Content streaming

In Solr, we can index remote or local files by enabling remote streaming in solrconfig.xml. Let's see how we can use this feature in Solr, we'll follow the steps given here to enable the remote streaming feature.

Let's use our newly created languages-example core and modify solrconfig.xml. We'll replace the requestDispatcher config in our solrconfig.xml file with the following lines:

  <requestDispatcher handleSelect="false" > 
    <requestParsers enableRemoteStreaming="true" 
      multipartUploadLimitInKB="2048000"
      formdataUploadLimitInKB="2048"
      addHttpRequestToContext="false"/> 
  </requestDispatcher>

The enableRemoteStreaming="true" property will enable the remote streaming feature. This will enable us to index remote or local files. Let's go ahead and index a remote file in our Solr index:

$ curl http://localhost:8983/solr/languages-example/update?commit=true -F stream.url=https://raw.githubusercontent.com/sachin-handiekar/SolrIndexingBook/master/Chapter-9/files/multilang-remote.xml

We'll get the following response from Solr:

<?xml version="1.0" encoding="UTF-8"?>
<response>
<lst name="responseHeader"><int name="status">0</int><int name="QTime">968</int></lst>
</response>

We can see the indexed document in Solr after navigating to the query browser.
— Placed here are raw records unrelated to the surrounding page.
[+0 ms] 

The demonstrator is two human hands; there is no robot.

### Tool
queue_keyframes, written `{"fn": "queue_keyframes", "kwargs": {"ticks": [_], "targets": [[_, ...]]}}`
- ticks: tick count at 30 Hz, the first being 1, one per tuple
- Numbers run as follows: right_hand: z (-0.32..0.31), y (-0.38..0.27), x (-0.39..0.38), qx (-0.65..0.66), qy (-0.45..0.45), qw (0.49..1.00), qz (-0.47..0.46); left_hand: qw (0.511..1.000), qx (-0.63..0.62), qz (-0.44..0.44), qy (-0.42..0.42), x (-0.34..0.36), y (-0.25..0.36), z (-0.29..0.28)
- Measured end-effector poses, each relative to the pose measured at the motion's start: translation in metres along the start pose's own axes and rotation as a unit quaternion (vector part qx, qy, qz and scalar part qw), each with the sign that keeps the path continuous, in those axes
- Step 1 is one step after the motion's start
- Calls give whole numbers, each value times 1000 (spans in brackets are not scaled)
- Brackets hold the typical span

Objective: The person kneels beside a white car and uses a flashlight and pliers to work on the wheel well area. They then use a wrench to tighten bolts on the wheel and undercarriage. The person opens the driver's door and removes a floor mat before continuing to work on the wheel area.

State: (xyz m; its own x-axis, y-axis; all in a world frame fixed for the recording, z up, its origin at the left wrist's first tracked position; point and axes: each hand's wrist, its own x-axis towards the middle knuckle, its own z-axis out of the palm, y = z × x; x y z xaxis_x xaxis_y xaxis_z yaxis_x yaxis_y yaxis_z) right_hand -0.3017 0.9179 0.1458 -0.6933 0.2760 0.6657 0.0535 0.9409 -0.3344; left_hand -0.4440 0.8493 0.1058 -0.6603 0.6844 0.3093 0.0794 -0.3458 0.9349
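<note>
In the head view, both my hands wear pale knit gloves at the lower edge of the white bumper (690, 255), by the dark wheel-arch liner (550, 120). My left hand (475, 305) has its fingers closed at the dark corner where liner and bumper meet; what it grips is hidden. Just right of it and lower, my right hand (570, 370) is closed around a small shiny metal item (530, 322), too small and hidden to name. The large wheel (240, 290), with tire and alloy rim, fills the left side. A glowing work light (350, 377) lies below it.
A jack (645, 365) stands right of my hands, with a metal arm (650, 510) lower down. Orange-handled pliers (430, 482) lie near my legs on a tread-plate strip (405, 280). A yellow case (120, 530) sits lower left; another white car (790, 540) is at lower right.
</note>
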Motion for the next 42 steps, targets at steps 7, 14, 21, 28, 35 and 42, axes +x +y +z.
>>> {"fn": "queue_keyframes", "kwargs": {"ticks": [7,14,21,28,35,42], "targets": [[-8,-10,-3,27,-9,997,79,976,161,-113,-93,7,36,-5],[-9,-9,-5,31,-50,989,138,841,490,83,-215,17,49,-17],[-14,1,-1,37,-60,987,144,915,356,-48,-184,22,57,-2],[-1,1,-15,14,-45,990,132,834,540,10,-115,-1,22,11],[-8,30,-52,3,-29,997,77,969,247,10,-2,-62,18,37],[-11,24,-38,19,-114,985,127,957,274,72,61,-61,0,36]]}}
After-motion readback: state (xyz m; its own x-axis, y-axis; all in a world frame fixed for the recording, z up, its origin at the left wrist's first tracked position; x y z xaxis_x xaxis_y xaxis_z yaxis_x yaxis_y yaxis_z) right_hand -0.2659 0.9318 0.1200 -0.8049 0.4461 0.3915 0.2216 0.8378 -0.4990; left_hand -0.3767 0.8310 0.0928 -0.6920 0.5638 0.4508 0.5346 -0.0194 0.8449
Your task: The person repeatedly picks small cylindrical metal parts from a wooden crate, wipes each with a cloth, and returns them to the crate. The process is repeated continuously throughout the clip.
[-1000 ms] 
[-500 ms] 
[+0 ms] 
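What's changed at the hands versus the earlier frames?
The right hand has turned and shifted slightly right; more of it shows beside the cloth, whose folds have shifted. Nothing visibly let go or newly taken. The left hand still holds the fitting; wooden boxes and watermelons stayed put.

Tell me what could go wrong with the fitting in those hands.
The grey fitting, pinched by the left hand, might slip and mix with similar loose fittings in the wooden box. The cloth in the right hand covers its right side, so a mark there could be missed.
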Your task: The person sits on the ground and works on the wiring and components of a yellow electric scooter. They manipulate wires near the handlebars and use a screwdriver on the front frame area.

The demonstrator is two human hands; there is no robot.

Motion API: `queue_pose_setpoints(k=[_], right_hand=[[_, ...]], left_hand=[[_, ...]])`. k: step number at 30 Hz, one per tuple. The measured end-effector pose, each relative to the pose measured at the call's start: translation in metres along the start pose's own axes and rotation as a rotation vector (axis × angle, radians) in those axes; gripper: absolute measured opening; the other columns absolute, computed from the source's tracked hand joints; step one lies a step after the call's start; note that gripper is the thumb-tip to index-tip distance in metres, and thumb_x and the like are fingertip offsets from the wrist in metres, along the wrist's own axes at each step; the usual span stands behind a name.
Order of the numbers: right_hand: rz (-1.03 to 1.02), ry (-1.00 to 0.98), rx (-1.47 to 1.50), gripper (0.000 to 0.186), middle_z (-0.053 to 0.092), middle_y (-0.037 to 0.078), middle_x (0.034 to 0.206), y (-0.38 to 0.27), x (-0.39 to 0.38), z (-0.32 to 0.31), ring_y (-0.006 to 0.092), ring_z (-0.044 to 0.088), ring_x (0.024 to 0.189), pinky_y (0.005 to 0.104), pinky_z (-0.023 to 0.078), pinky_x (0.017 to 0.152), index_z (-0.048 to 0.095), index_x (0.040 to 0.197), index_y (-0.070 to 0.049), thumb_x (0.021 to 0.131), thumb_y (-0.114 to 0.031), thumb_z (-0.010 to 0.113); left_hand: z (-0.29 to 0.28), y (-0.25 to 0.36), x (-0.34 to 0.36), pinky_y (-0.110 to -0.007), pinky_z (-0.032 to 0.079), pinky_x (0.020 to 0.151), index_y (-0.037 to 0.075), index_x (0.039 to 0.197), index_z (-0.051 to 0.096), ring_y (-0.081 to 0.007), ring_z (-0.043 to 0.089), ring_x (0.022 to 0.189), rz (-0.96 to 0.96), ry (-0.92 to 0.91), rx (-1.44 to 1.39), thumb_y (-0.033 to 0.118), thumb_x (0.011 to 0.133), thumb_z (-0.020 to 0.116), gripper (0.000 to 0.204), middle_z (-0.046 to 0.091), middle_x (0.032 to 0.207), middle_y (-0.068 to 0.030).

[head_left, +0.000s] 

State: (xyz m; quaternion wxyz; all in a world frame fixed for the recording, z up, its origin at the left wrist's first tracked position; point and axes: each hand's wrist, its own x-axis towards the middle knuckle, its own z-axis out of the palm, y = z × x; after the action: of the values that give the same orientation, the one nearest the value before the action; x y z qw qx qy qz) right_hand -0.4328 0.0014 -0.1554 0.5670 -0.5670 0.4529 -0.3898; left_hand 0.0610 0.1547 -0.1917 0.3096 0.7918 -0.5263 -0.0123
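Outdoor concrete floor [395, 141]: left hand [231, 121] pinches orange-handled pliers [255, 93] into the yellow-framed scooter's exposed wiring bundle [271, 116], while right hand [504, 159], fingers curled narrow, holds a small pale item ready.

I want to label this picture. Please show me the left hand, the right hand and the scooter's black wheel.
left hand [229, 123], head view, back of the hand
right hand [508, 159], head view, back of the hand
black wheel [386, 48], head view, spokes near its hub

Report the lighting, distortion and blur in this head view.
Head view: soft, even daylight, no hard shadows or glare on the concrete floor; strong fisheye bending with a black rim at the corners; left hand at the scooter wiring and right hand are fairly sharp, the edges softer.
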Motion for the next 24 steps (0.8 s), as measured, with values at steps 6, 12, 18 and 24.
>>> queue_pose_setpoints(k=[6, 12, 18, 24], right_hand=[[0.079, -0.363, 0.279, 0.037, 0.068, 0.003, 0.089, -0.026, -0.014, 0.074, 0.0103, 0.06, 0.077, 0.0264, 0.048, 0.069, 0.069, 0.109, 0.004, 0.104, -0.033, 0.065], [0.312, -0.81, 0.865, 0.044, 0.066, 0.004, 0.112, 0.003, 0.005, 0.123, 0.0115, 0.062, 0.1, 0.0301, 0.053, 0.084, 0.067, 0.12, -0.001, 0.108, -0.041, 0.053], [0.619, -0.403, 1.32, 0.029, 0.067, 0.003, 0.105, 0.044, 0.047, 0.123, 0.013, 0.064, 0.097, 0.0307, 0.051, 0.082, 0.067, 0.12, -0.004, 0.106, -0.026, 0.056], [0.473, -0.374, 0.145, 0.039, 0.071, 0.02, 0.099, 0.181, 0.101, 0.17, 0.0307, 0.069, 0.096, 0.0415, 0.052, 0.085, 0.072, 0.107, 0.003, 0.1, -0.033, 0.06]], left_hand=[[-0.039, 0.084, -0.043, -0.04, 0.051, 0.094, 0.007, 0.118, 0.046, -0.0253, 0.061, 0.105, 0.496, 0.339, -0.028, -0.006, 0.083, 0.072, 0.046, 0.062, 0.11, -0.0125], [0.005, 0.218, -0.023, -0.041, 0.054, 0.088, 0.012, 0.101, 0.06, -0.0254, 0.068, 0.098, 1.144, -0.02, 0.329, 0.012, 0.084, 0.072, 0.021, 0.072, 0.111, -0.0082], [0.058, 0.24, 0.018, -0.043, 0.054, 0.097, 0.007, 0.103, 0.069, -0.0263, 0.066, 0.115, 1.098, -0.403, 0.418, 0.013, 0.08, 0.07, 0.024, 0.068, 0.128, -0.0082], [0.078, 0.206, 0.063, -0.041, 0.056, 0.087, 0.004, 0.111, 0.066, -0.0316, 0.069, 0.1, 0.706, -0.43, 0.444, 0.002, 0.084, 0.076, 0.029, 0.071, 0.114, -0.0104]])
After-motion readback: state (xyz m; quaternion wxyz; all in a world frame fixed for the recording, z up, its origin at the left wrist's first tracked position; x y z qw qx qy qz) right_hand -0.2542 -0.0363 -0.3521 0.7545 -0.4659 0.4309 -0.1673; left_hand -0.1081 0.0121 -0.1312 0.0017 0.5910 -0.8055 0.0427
We'll get this output:

{
  responseHeader : {
    status : 0,
    QTime : 8
  },
  response : {
    numFound : 3,
    start : 0,
    docs : [{
      id : "doc4",
      language : "en",
      content_en : " Hello, This is a remote file which is waiting to get indexed in Solr. "
    }, {
      id : "doc5",
      language : "ru",
      content_ru : " Привет , это удаленный файл, который ждет, чтобы получить индексируются в Solr . "
    }, {
      id : "doc6",
      language : "fr",
      content_fr : " Bonjour, ceci est un fichier distant qui est en attente pour obtenir indexé dans Solr. "
    }
    ]
  }
}

As we can see from the preceding response, the original document has been overwritten and we're just seeing one document getting indexed in Solr.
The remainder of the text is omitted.